The data must be written out once more, precisely as given.
*** The data ***
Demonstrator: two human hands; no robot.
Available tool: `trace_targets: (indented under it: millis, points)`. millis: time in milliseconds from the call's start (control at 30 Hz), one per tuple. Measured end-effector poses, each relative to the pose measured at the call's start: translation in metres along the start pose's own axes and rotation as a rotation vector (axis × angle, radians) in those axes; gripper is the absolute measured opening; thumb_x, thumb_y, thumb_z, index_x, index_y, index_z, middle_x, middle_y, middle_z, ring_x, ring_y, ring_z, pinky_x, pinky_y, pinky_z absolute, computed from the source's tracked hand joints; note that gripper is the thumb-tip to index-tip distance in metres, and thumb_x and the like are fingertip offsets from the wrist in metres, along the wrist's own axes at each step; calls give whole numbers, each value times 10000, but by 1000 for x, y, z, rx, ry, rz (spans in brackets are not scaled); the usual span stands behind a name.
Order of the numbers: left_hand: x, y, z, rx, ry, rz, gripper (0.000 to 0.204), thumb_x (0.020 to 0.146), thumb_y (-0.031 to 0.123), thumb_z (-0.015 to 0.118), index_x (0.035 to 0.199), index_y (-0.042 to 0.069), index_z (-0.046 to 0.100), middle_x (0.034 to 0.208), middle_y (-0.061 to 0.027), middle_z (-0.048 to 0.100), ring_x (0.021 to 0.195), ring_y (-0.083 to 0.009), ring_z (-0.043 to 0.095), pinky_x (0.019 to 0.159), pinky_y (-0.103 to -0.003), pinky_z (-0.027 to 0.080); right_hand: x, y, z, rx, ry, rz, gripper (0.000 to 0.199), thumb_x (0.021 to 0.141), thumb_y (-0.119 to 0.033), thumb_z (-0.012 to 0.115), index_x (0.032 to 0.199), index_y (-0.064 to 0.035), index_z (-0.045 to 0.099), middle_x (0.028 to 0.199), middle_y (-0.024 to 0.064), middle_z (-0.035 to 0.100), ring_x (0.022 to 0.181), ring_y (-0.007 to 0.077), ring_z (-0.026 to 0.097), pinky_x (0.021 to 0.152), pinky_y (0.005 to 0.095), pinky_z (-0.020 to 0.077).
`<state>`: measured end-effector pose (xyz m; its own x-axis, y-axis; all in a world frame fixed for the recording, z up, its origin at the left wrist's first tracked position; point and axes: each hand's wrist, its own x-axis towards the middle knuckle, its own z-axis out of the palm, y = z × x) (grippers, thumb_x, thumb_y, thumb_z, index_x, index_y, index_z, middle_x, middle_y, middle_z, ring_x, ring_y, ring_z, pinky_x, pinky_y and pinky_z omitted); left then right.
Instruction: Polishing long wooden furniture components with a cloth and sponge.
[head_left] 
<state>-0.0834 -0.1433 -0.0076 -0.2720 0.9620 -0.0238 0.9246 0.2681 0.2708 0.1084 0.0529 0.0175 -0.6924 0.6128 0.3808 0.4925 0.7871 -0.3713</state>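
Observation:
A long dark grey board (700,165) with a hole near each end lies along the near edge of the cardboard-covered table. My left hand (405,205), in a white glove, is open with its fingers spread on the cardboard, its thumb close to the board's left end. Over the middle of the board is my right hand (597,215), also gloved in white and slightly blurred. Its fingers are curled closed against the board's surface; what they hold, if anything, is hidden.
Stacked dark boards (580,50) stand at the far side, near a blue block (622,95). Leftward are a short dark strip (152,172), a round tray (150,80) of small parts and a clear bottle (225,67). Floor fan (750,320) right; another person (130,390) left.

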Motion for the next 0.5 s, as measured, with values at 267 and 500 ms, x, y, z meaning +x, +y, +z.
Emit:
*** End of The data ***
### Solution to this task
Demonstrator: two human hands; no robot.
Available tool: `trace_targets: (indented under it: millis, points)`. millis: time in milliseconds from the call's start (control at 30 Hz), one per tuple. Measured end-effector poses, each relative to the pose measured at the call's start: translation in metres along the start pose's own axes and rotation as a rotation vector (axis × angle, radians) in those axes; gripper is the absolute measured opening; thumb_x, thumb_y, thumb_z, index_x, index_y, index_z, middle_x, middle_y, middle_z, ring_x, ring_y, ring_z, pinky_x, pinky_y, pinky_z absolute, computed from the source's tracked hand joints; note that gripper is the thumb-tip to index-tip distance in metres, and thumb_x and the like are fingertip offsets from the wrist in metres, along the wrist's own axes at each step; calls give whole numbers, each value times 10000, but by 1000 for x, y, z, rx, ry, rz (spans in brackets are not scaled); the usual span stands behind a name.
Order of the numbers: left_hand: x, y, z, rx, ry, rz, gripper (0.000 to 0.204), thumb_x (0.020 to 0.146), thumb_y (-0.031 to 0.123), thumb_z (-0.015 to 0.118), index_x (0.035 to 0.199), index_y (-0.042 to 0.069), index_z (-0.046 to 0.100), middle_x (0.034 to 0.208), middle_y (-0.061 to 0.027), middle_z (-0.048 to 0.100), ring_x (0.021 to 0.195), ring_y (-0.083 to 0.009), ring_z (-0.043 to 0.095), pinky_x (0.019 to 0.159), pinky_y (-0.103 to -0.003), pinky_z (-0.027 to 0.080); right_hand: x, y, z, rx, ry, rz, gripper (0.000 to 0.199), thumb_x (0.021 to 0.141), thumb_y (-0.119 to 0.033), thumb_z (-0.012 to 0.115), index_x (0.032 to 0.199), index_y (-0.064 to 0.035), index_z (-0.045 to 0.099), middle_x (0.028 to 0.199), middle_y (-0.024 to 0.064), middle_z (-0.035 to 0.100), ring_x (0.022 to 0.181), ring_y (-0.007 to 0.077), ring_z (-0.026 to 0.097), pinky_x (0.021 to 0.152), pinky_y (0.005 to 0.095), pinky_z (-0.020 to 0.077).
`<state>`: measured end-effector pose (xyz m; its own x-axis, y-axis; all in a world frame fixed for the recording, z up, its origin at the left wrist's first tracked position; point and axes: each hand's wrist, its own x-axis towards the middle knuckle, its own z-axis out of the palm, y = z × x) (grippers, thumb_x, thumb_y, thumb_z, index_x, index_y, index_z, middle_x, middle_y, middle_z, ring_x, ring_y, ring_z, pinky_x, pinky_y and pinky_z omitted); left then right.
Instruction: Polishing long wooden furniture components with a cloth and sponge.
[head_left] 
<state>-0.0834 -0.1433 -0.0076 -0.2720 0.9620 -0.0238 0.9246 0.2681 0.2708 0.1084 0.0529 0.0175 -0.6924 0.6128 0.3808 0.4925 0.7871 -0.3713</state>
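Observation:
A long dark grey board (700,165) with a hole near each end lies along the near edge of the cardboard-covered table. My left hand (405,205), in a white glove, is open with its fingers spread on the cardboard, its thumb close to the board's left end. Over the middle of the board is my right hand (597,215), also gloved in white and slightly blurred. Its fingers are curled closed against the board's surface; what they hold, if anything, is hidden.
Stacked dark boards (580,50) stand at the far side, near a blue block (622,95). Leftward are a short dark strip (152,172), a round tray (150,80) of small parts and a clear bottle (225,67). Floor fan (750,320) right; another person (130,390) left.
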
Motion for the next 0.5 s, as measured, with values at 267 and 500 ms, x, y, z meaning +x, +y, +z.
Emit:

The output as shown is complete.